Mortimer relit his pipe and waited for Manco to make a decision.

He looked around the small cabin. In retrospect, it wasn’t all that small. With a hallway stretching out from the shared kitchen and parlor, there seemed to be at least one other bedroom, or at least something that could become a bedroom. There was enough space both inside and out that he and Mortimer could put some distance between them should the cabin become too cramped.

“All right. I’ll give it a try. No promises about staying around for long or anything. I’ll head back West if it doesn’t look to be working out.”

Mortimer stood and held out a hand, “In that case, welcome.” Manco stood and shook his hand.

“Let’s get you settled then.” Manco followed him through the hallway to a door on the left.

“It’s not too much, but it should do all right.” He said, opening the door to reveal a simple and sparsely decorated bedroom. “It’s a guest room, but better than most hotel rooms.”

“Much better.”

“I’m across the hall. The outhouse is out back, and there’s a well also. I’ll leave you to get settled in.”

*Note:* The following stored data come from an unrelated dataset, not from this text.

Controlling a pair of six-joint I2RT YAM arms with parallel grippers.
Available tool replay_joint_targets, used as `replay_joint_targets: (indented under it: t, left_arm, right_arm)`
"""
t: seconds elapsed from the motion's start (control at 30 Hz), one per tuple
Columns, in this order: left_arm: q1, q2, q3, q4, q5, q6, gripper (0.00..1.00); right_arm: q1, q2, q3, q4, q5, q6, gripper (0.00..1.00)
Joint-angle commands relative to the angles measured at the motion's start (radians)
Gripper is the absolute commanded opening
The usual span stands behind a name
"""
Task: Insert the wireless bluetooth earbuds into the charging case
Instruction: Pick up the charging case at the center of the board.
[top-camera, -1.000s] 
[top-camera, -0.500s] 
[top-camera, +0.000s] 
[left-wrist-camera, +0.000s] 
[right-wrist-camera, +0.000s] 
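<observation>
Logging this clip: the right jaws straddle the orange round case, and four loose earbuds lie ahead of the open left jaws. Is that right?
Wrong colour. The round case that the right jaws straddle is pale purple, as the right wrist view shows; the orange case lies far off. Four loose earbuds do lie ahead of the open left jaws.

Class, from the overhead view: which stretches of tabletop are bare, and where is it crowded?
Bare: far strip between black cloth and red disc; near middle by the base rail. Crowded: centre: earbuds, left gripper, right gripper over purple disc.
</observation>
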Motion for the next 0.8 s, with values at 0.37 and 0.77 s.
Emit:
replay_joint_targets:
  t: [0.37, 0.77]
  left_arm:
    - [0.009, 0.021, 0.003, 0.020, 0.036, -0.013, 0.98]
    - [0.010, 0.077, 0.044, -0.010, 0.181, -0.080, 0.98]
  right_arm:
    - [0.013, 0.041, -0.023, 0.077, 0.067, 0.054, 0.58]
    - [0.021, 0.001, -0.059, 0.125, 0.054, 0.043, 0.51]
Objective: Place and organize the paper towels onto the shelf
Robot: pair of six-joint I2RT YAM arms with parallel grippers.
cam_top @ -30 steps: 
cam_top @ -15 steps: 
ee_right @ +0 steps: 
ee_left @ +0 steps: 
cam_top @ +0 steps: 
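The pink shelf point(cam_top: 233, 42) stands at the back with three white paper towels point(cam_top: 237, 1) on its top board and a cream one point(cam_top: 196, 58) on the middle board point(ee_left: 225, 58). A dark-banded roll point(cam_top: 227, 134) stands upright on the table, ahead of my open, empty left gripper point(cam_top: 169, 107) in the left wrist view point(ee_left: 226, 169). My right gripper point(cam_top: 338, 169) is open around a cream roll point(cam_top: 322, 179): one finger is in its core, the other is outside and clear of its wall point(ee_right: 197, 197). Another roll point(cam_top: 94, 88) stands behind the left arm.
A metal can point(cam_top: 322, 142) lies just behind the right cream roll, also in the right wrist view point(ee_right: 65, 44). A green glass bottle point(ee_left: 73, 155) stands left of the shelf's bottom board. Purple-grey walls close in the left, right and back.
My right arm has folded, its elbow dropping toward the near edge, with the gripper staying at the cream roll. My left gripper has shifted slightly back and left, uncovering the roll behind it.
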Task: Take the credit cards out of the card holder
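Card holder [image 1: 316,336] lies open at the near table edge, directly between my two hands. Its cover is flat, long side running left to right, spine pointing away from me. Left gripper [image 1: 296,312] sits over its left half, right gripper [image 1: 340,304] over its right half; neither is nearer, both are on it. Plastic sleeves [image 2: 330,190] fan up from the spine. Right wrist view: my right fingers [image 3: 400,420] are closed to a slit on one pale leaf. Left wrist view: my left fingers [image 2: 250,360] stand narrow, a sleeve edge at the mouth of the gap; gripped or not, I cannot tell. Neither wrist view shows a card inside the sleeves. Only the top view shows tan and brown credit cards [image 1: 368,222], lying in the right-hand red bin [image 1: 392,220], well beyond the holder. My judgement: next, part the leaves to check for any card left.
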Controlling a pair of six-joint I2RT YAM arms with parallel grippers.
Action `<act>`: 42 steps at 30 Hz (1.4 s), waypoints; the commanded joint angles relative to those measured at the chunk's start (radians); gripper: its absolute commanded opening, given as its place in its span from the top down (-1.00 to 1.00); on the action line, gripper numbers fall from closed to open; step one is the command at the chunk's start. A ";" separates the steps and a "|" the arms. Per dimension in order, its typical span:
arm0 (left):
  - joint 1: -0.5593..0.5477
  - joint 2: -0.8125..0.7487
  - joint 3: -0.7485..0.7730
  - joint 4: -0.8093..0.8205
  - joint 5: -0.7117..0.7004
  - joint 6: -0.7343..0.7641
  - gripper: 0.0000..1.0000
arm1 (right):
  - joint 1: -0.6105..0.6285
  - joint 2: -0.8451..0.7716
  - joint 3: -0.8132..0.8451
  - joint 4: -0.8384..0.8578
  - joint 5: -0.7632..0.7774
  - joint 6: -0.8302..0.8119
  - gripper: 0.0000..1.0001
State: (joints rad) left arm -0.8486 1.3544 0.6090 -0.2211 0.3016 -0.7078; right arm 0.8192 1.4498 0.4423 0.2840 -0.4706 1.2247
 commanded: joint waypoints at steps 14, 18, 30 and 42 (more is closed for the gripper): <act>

“It shouldn’t take too long. Other than the money there wasn’t much for me to bring.” He once again looked around the room. He already almost felt at home and he hadn’t been in the cabin for even an hour.

“Oh, one more thing,” Mortimer said from the doorway, “If you’re going to be staying, I probably should get a name. I doubt ‘Manco’ is your real name, after all.”

He snorted. “Hardly. It’s...uh...” It had been a long time since someone wanted to know his name, and since he’d had cause to tell anyone.

“Relax, boy. You can make something up if that’s easier. Or I can.” He laughed.

“Been a long time since someone wanted to know my name.” He paused again and looked around the bedroom. Mortimer had said it was his guest room, but it was still larger than most bedrooms he’d been in, and he wasn’t counting hotel rooms. Not with their cockroaches and rats.


“Just ‘James’?”

“James Sharp.”

“Well, now we can be properly introduced. Douglas Mortimer.” The colonel stuck out his hand again, and James shook it once more.

“If I’m being honest, which is probably the best policy for us, I don’t care for my name. If you would, stick to Mortimer or Henry.”


“My middle name and more preferable than Douglas.”